Spark enables scaling of your pandas workloads across multiple nodes. However, learning PySpark syntax can be daunting for pandas users.

Pandas API on Spark enables leveraging Spark’s capabilities for big data while retaining a familiar pandas-like syntax.

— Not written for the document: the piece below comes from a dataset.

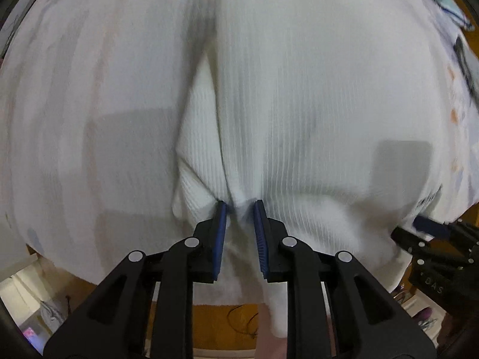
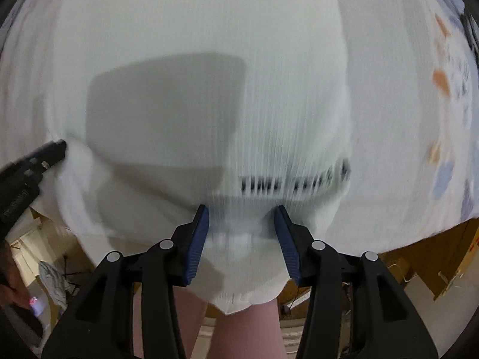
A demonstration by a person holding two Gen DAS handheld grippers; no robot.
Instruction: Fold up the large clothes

The following code compares the syntax between PySpark and the Pandas API on Spark.

import warnings

warnings.simplefilter(action="ignore", category=FutureWarning)

Pandas API on Spark:

import numpy as np
import pyspark.pandas as ps
psdf = ps.DataFrame(
    {
        "A": ["foo", "bar", "foo"],
        "B": ["one", "one", "two"],
        "C": [0.1, 0.3, 0.5],
        "D": [0.2, 0.4, 0.6],
    }
)
psdf.sort_values(by='B')
A B C D
0 foo one 0.1 0.2
1 bar one 0.3 0.4
2 foo two 0.5 0.6
psdf.groupby('A').sum()
C D
A
foo 0.6 0.8
bar 0.3 0.4
psdf.query("C > 0.4")
A B C D
2 foo two 0.5 0.6
psdf[["C", "D"]].abs()
C D
0 0.1 0.2
1 0.3 0.4
2 0.5 0.6

PySpark:

from pyspark.sql.functions import col
from pyspark.sql.functions import abs
from pyspark.sql import SparkSession
spark = SparkSession.builder.getOrCreate()
spark_data = spark.createDataFrame([
    ("foo", "one", 0.1, 0.2),
    ("bar", "one", 0.3, 0.4),
    ("foo", "two", 0.5, 0.6),
], ["A", "B", "C", "D"])
spark_data.sort(col('B')).show()
+---+---+---+---+
|  A|  B|  C|  D|
+---+---+---+---+
|foo|one|0.1|0.2|
|bar|one|0.3|0.4|
|foo|two|0.5|0.6|
+---+---+---+---+
spark_data.groupBy('A').sum().show()
[Stage 25:>                                                         (0 + 8) / 8]
+---+------+------+
|  A|sum(C)|sum(D)|
+---+------+------+
|foo|   0.6|   0.8|
|bar|   0.3|   0.4|
+---+------+------+
                                                                                
spark_data.filter(col('C') > 0.4).show()
+---+---+---+---+
|  A|  B|  C|  D|
+---+---+---+---+
|foo|two|0.5|0.6|
+---+---+---+---+
spark_data.select(abs(spark_data["C"]).alias("C"), abs(spark_data["D"]).alias("D"))
DataFrame[C: double, D: double]

6.15.3. PySpark SQL: Enhancing Reusability with Parameterized Queries#

Hide code cell content
!pip install "pyspark[sql]"

In PySpark, parametrized queries enable the same query structure to be reused with different inputs, without rewriting the SQL.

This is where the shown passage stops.